A Common Disease with Suboptimal Therapy.
Allergic conjunctivitis has been estimated to affect 20 to 40% of the population worldwide, and is characterized by itchiness, redness, and excessive tear production. The disease is most often treated with antihistamines to diminish the allergic response.
Current Allergic conjunctivitis treatment challenges.
Despite the availability of treatments for allergic conjunctivitis, a significant number of patients do not respond to antihistamines, especially after the acute effects of the medication wear off. Many of these patients are then prescribed corticosteroids and other more potent drugs that may lead to a variety of ocular toxicities.
The Allergic conjunctivitis treatment potential of reproxalap.

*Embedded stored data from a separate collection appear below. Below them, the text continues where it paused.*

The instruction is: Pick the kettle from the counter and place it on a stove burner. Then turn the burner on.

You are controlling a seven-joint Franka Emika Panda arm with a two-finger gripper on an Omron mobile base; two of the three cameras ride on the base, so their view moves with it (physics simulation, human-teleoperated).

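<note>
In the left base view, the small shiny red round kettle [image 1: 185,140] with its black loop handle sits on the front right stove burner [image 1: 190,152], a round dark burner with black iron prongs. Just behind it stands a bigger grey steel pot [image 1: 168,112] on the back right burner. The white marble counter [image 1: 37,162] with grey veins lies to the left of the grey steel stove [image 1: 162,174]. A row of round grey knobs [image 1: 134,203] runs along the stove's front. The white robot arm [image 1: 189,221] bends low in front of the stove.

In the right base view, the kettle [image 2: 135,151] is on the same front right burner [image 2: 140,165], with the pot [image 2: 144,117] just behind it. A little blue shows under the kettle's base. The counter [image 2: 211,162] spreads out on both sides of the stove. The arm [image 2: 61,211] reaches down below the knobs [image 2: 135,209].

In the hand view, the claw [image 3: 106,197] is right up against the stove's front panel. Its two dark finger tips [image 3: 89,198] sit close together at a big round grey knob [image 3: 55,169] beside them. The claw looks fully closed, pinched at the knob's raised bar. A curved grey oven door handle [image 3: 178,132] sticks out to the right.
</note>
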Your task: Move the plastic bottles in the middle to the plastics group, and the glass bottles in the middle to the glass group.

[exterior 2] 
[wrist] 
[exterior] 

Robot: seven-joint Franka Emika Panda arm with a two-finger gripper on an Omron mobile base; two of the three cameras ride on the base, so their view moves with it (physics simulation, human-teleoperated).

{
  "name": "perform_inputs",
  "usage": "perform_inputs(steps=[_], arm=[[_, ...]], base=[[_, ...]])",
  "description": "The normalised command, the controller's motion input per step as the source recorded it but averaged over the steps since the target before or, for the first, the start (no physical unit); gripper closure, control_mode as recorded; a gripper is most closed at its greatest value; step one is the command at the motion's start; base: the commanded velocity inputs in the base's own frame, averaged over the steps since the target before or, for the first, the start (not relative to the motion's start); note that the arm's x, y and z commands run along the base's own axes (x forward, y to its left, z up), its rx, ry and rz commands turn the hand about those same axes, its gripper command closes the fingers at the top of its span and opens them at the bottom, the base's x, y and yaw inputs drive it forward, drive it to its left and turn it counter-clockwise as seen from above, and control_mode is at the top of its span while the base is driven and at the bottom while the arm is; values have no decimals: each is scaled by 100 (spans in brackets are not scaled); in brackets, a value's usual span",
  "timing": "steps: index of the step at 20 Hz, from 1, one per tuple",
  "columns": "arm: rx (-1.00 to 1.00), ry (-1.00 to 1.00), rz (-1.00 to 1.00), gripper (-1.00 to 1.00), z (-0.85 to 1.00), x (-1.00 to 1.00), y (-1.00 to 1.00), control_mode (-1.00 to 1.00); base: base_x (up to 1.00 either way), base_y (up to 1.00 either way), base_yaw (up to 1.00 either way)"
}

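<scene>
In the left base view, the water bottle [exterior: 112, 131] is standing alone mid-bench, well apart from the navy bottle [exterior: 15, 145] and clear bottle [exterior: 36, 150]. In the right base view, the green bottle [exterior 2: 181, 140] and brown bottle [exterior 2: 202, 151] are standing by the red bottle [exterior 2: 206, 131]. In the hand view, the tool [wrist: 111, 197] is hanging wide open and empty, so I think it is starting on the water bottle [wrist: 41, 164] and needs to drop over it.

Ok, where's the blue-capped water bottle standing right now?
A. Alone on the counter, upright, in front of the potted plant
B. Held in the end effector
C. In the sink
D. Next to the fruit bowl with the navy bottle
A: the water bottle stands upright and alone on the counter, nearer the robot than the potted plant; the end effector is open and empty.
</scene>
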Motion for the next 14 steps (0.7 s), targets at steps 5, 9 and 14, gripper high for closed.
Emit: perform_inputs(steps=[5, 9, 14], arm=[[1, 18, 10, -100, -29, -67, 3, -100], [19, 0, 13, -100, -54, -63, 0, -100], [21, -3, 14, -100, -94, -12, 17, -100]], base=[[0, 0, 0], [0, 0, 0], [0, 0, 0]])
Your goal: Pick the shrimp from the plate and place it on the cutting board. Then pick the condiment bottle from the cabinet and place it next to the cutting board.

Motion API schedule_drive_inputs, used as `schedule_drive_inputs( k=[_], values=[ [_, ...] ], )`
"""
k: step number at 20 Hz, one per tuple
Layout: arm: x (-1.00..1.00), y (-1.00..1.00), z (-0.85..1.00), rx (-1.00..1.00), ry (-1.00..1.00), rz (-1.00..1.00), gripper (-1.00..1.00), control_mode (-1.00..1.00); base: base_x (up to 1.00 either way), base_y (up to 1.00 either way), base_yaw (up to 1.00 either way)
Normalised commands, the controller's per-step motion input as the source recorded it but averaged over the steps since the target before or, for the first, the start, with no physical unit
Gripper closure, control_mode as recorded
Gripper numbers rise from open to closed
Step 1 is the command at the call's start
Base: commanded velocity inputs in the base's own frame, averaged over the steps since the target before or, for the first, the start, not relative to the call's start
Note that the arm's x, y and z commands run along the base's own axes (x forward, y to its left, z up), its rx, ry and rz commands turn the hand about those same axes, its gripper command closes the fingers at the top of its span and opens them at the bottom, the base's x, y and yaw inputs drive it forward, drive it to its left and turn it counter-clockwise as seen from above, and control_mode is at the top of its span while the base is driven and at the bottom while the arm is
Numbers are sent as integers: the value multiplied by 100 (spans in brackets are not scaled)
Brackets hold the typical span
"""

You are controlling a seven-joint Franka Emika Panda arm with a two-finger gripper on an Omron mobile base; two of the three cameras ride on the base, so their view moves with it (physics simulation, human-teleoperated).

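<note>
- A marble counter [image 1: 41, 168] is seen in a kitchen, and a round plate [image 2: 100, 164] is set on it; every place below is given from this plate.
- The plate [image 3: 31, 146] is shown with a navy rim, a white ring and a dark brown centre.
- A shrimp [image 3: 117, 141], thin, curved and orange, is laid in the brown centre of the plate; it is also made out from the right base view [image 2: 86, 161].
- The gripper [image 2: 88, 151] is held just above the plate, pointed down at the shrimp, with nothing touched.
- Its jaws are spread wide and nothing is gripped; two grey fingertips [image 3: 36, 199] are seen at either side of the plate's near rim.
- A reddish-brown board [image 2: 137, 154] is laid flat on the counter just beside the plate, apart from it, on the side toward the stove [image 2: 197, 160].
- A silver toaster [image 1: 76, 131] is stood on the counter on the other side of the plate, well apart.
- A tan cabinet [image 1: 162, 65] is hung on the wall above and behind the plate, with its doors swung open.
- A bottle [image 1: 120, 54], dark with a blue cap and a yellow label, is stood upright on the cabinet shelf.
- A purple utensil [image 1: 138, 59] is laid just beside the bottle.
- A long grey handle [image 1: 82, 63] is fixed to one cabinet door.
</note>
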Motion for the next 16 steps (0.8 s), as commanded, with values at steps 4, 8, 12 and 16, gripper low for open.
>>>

Reactive Aldehyde Species (RASP) are thought to mediate part of the allergic response as well as ocular redness. By inhibiting RASP reproxalap represents a new therapeutic approach for the treatment of allergic conjunctivitis. In an animal model of ocular inflammation, reproxalap was effective in diminishing ocular redness, and the effect of reproxalap was equivalent to that observed with corticosteroids. In addition, reproxalap has shown potent effects in the reduction of swelling in a skin model of allergy. Finally, reproxalap leads to a down-regulation of key cytokines (protein mediators) of the allergic response.
We announced positive data from our Phase 2a and Phase 2b clinical trials of reproxalap ophthalmic solution in allergic conjunctivitis. The results indicate that reproxalap clinically improved ocular itching scores in patients with allergic conjunctivitis in an allergen challenge model.
In March 2019, Aldeyra announced positive phase 3 results from the ALLEVIATE Trial in Allergic Conjunctivitis. Reproxalap achieved its primary endpoint of a statistically significant reduction in ocular itch score compared to vehicle. Positive results were also seen on the key secondary endpoint of two-point responder rates when compared to vehicle. In preparation for subsequent clinical testing, Aldeyra is conducting clinical method development studies to assess the feasibility of measuring ocular itching induced by environmental exposure to allergen. In the second half of 2019, Aldeyra plans to meet with regulatory authorities to discuss the ALLEVIATE results and remaining clinical requirements for a potential submission of a New Drug Application to the U.S. Food and Drug Administration.